Jurisprudence : Marques
Tribunal de grande instance de Paris 3ème chambre, 3ème section Jugement du 19 mars 2008
Lancôme Parfums, L'Oréal, GA Moderne / Jean Louis Marie M.
marques
FAITS ET PRETENTIONS
La société Lancôme Parfums et beauté et compagnie (ci-après société Lancôme) est titulaire :
– d’une marque française Lancôme enregistrée sous le n° 1557 084 pour désigner “tous produits de parfumerie” et dont le premier dépôt remonte au 8 février 1935 et qui a été régulièrement renouvelée depuis lors ;
– d’une marque française Trésor n° 1 369 732 dont le premier dépôt remonte au 14 octobre 1976 pour désigner « parfums, eaux de toilette parfumée”, régulièrement renouvelée depuis lors ;
– d’une marque française “Miracle” n° 99 809 054 déposée le 24 août 1999 pour désigner les “produits de parfumerie, cosmétiques et de maquillage” ;
– de la marque communautaire “Miracle” n° 001 286 897 déposée le 24 août 1999 et désignant notamment les “produits de parfumerie”, produits cosmétiques et de maquillage” ;
– de la marque française dénominative Hypnose déposée le 8 décembre 2004 désignant les “produits de parfumerie” ;
– de la marque verbale communautaire Hypnose enregistrée sous le n° 00 4 173 621 déposée le 23 décembre 2004 pour désigner les produits “parfums, produits de parfumerie”.

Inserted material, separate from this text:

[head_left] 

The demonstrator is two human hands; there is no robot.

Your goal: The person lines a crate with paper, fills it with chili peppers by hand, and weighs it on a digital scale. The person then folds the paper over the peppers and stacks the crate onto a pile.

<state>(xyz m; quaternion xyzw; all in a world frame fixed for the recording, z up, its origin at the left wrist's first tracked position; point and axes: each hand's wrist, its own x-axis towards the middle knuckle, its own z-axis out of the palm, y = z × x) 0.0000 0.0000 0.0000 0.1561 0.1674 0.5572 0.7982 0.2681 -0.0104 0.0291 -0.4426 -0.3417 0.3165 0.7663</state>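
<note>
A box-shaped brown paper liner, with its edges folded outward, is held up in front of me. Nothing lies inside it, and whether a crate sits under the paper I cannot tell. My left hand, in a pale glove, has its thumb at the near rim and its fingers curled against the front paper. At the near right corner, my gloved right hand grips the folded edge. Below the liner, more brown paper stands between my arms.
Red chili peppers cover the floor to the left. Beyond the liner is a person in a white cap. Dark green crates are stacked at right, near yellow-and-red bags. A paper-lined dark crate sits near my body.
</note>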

La société L’Oréal est titulaire de :
– la marque française “Amor Amor”déposée le 3 décembre 2002 et enregistrée sous le n° 02 3 197 314 désignant les “parfums et eau de toilette” ;
– de la marque française Anaïs Anaïs n° 1 655 375 déposée le 16 juin 1977 désignant notamment les “produits de parfumerie” ;
– de la marque internationale Promesse n° 543 319 désignant la France et déposée le 11 octobre 1989 pour désigner les “produits de parfumerie” ;
– de la marque communautaire Promesse n° 00 4 642 864 déposée le 7 octobre 2005 et désignant notamment les produits de parfumerie ;
La société GA Modefine SA est titulaire de :
– de la marque communautaire dénominative n° 00 0 50 56 69 Acqua Di Gio déposée le 3 août 1998 pour désigner notamment les “produits de parfumerie” ;
– de la marque internationale visant la France Armani enregistrée sous le numéro 502 876 pour désigner les “cosmétiques” ;
– de la marque internationale Armani Mania Giogio Armani n° 805 456 visant la France et enregistrée le 23 mai 2003 pour désigner les “parfums, eaux de toilette” ;
– de la marque internationale visant la France Armani Mania Black Code n° 829 222 enregistrée le 24 avril 2004 pour désigner notamment les “parfums, eaux de toilette”.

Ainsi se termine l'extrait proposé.